Work request:
Each line of the data is to be output verbatim, with the images removed.

▽

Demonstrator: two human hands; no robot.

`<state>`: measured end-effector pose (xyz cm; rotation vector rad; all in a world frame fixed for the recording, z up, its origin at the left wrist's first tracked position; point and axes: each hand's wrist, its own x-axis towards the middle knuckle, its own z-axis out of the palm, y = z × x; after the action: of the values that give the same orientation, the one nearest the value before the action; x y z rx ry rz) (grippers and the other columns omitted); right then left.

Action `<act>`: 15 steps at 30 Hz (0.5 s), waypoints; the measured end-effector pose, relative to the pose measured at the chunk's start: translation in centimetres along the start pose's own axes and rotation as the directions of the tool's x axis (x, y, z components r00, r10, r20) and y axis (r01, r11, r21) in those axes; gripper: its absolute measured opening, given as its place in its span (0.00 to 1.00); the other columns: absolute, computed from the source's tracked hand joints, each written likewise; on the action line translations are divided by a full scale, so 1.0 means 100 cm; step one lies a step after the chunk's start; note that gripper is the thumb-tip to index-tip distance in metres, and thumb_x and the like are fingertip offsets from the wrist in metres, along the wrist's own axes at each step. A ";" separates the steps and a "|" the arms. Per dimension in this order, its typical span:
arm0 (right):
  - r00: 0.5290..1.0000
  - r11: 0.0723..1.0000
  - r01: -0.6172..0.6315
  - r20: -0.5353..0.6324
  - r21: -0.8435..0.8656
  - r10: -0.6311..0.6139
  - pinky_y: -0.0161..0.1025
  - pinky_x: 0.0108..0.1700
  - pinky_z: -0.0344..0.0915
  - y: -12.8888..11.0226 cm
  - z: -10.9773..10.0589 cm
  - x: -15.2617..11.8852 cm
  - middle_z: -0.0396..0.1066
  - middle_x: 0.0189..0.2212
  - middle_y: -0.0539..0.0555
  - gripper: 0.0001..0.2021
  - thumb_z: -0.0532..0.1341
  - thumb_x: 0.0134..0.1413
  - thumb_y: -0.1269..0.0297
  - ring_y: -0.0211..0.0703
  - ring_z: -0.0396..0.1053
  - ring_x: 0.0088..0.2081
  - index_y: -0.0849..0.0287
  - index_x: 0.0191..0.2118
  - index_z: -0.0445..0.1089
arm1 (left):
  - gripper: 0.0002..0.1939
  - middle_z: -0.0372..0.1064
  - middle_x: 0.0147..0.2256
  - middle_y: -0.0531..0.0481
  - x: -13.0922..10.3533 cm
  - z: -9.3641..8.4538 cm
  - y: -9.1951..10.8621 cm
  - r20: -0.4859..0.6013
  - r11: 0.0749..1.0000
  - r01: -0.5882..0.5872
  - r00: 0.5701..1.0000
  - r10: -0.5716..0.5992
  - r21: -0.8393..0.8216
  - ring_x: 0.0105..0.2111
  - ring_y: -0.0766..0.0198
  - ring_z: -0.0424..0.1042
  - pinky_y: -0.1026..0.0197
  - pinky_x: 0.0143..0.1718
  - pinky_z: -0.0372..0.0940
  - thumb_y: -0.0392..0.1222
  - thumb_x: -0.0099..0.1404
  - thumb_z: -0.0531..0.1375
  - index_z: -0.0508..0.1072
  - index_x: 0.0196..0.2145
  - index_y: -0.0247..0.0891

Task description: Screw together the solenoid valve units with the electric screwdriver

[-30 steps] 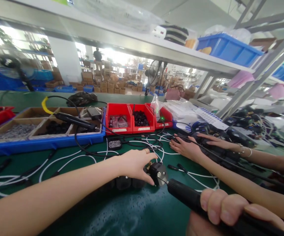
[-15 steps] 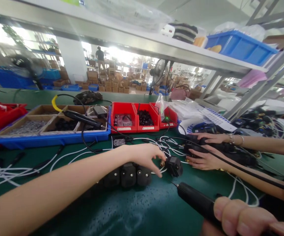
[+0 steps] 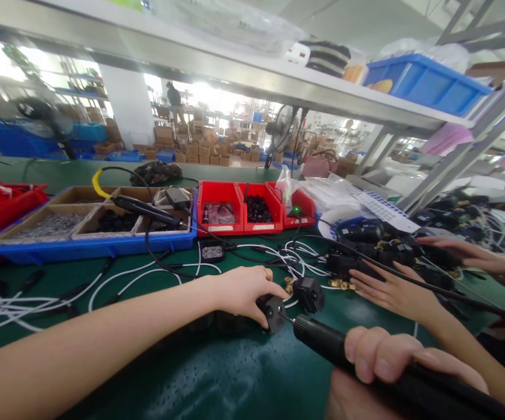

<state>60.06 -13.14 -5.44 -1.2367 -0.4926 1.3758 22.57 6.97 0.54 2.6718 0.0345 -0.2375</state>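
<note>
My left hand [image 3: 249, 291] grips a small black housing [image 3: 275, 315] between thumb and fingers. My right hand [image 3: 392, 361] is wrapped round a black electric screwdriver [image 3: 322, 338], whose thin bit points at the front face of that housing, at or very near a screw hole. A second black housing [image 3: 309, 294] stands just to the right, with white cables behind it. More black housings are mostly hidden under my left forearm. Behind my left hand lies a small black tray of tiny metal screws [image 3: 213, 252].
A blue tray [image 3: 112, 249] with divided boxes of small parts and red bins [image 3: 220, 230] line the back. A second screwdriver [image 3: 147, 211] lies across the tray. At right, a co-worker's hands [image 3: 396, 291] touch black housings. A shelf [image 3: 252, 73] runs overhead.
My left hand has closed on a black housing and shifted slightly left. My right hand has brought the screwdriver left and up to it. The co-worker's hands have moved apart.
</note>
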 end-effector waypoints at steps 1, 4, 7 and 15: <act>1.000 1.000 -0.003 -0.006 0.024 0.003 0.58 0.64 0.54 0.000 0.003 0.009 0.62 0.60 0.63 0.32 0.45 0.62 0.38 0.52 0.64 0.59 0.53 0.60 0.63 | 0.34 0.62 0.52 0.45 0.000 0.002 -0.004 -0.025 0.997 -0.039 0.999 0.037 -0.062 0.52 0.53 0.67 0.57 0.52 0.64 0.47 0.56 0.71 0.67 0.59 0.50; 1.000 0.997 0.020 0.002 0.080 -0.021 0.53 0.69 0.44 0.022 0.019 0.036 0.57 0.63 0.60 0.34 0.48 0.57 0.36 0.50 0.61 0.62 0.48 0.64 0.57 | 0.29 0.61 0.55 0.46 0.000 0.008 -0.018 -0.086 0.941 -0.209 0.977 0.192 -0.266 0.57 0.57 0.63 0.59 0.59 0.59 0.41 0.55 0.72 0.72 0.54 0.46; 0.997 0.990 0.073 -0.008 0.118 -0.072 0.48 0.71 0.40 0.042 0.028 0.054 0.58 0.63 0.54 0.32 0.51 0.54 0.37 0.44 0.58 0.63 0.41 0.62 0.56 | 0.15 0.66 0.47 0.47 0.003 0.012 -0.027 -0.123 0.887 -0.296 0.955 0.270 -0.353 0.53 0.59 0.66 0.62 0.55 0.61 0.39 0.55 0.72 0.79 0.42 0.42; 0.998 0.995 0.042 -0.048 0.088 -0.038 0.51 0.67 0.51 0.040 0.006 0.050 0.66 0.54 0.55 0.27 0.53 0.55 0.37 0.46 0.65 0.57 0.46 0.54 0.65 | 0.12 0.70 0.45 0.47 0.007 0.017 -0.027 -0.148 0.890 -0.287 0.957 0.250 -0.355 0.49 0.60 0.68 0.63 0.52 0.62 0.41 0.55 0.72 0.81 0.38 0.41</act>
<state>58.81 -9.41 -10.51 -1.1781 -0.4171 1.3183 22.84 8.63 -2.28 2.2709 -0.2372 -0.0048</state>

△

The answer:
Demonstrator: two human hands; no robot.

`<state>`: measured end-effector pose (xyz cm; rotation vector rad; all in a world frame fixed for the recording, z up, its origin at the left wrist's first tracked position; point and axes: each hand's wrist, its own x-axis towards the middle knuckle, its own z-axis out of the palm, y = z × x; after the action: of the values that give the same orientation, the one nearest the value before the action; x y z rx ry rz) (grippers and the other columns omitted); right then left.

Action `<act>`: 15 steps at 30 Hz (0.5 s), waypoints; the measured end-effector pose, relative to the pose measured at the chunk's start: translation in centimetres along the start pose's own axes and rotation as the directions of the tool's x axis (x, y, z components r00, r10, r20) and y axis (r01, r11, r21) in those axes; gripper: its absolute measured opening, given as its place in its span (0.00 to 1.00); the other columns: absolute, computed from the source's tracked hand joints, each written likewise; on the action line translations are divided by a full scale, so 1.0 means 100 cm; step one lies a step after the chunk's start; note that gripper is the thumb-tip to index-tip distance in metres, and thumb_x and the like are fingertip offsets from the wrist in metres, along the wrist's own axes at each step. A ";" separates the steps and a "|" the arms. Per dimension in this order, its typical span:
arm0 (right):
  - r00: 0.5290..1.0000
  - r11: 0.0723..1.0000
  - r01: -0.6172..0.6315
  - r20: -0.5353..0.6324
  - r21: -0.8435..0.8656
  - r10: -0.6311..0.6139
  - pinky_y: -0.0161..0.1025
  - pinky_x: 0.0108..0.1700
  - pinky_z: -0.0344..0.0915
  - y: -12.8888..11.0226 cm
  - z: -10.9773..10.0589 cm
  - x: -15.2617..11.8852 cm
  - middle_z: -0.0396..0.1066
  - middle_x: 0.0189..0.2212
  - middle_y: -0.0539..0.0555
  - gripper: 0.0001..0.2021
  - thumb_z: -0.0532..0.1341
  - thumb_x: 0.0134..0.1413
  - thumb_y: -0.1269..0.0297
  - ring_y: -0.0211..0.0703
  - ring_z: -0.0396..0.1053
  - ring_x: 0.0088..0.2081
  - index_y: -0.0849..0.0287
  - index_x: 0.0191..0.2118
  - index_z: -0.0445..0.1089
arm1 (left):
  - gripper: 0.0002..0.1939
  - middle_z: -0.0372..0.1064
  - middle_x: 0.0147..0.2256
  - middle_y: -0.0531..0.0481
  - x: -13.0922..10.3533 cm
  - z: -9.3641..8.4538 cm
  - y: -9.1951..10.8621 cm
  - r20: -0.4859..0.6013
  - r11: 0.0749..1.0000
  - r01: -0.5882..0.5872
  - r00: 0.5701..1.0000
  - r10: -0.5716..0.5992
  - r21: -0.8393..0.8216
  - ring_x: 0.0105..0.2111
  - ring_y: -0.0766..0.0198
  - ring_z: -0.0424..0.1042
  - pinky_y: -0.1026..0.0197
  - pinky_x: 0.0143..0.1718
  - pinky_z: -0.0372..0.0940
  - thumb_y: -0.0392..0.1222
  - thumb_x: -0.0099..0.1404
  - thumb_z: -0.0531..0.1375
  - index_z: -0.0508..0.1072
  - index_x: 0.0196..0.2145
  - index_y: -0.0247..0.0891

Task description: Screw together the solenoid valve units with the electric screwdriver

[-30 steps] 
[-15 steps] 
[+0 steps] 

<state>60.06 -13.14 -5.44 -1.2367 -0.4926 1.3758 22.57 6.97 0.54 2.6718 0.0345 -0.2375</state>
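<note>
My left hand [image 3: 249, 291] grips a small black housing [image 3: 275, 315] between thumb and fingers. My right hand [image 3: 392, 361] is wrapped round a black electric screwdriver [image 3: 322, 338], whose thin bit points at the front face of that housing, at or very near a screw hole. A second black housing [image 3: 309, 294] stands just to the right, with white cables behind it. More black housings are mostly hidden under my left forearm. Behind my left hand lies a small black tray of tiny metal screws [image 3: 213, 252].
A blue tray [image 3: 112, 249] with divided boxes of small parts and red bins [image 3: 220, 230] line the back. A second screwdriver [image 3: 147, 211] lies across the tray. At right, a co-worker's hands [image 3: 396, 291] touch black housings. A shelf [image 3: 252, 73] runs overhead.
My left hand has closed on a black housing and shifted slightly left. My right hand has brought the screwdriver left and up to it. The co-worker's hands have moved apart.
</note>
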 end-effector waypoints at steps 1, 4, 7 and 15: <act>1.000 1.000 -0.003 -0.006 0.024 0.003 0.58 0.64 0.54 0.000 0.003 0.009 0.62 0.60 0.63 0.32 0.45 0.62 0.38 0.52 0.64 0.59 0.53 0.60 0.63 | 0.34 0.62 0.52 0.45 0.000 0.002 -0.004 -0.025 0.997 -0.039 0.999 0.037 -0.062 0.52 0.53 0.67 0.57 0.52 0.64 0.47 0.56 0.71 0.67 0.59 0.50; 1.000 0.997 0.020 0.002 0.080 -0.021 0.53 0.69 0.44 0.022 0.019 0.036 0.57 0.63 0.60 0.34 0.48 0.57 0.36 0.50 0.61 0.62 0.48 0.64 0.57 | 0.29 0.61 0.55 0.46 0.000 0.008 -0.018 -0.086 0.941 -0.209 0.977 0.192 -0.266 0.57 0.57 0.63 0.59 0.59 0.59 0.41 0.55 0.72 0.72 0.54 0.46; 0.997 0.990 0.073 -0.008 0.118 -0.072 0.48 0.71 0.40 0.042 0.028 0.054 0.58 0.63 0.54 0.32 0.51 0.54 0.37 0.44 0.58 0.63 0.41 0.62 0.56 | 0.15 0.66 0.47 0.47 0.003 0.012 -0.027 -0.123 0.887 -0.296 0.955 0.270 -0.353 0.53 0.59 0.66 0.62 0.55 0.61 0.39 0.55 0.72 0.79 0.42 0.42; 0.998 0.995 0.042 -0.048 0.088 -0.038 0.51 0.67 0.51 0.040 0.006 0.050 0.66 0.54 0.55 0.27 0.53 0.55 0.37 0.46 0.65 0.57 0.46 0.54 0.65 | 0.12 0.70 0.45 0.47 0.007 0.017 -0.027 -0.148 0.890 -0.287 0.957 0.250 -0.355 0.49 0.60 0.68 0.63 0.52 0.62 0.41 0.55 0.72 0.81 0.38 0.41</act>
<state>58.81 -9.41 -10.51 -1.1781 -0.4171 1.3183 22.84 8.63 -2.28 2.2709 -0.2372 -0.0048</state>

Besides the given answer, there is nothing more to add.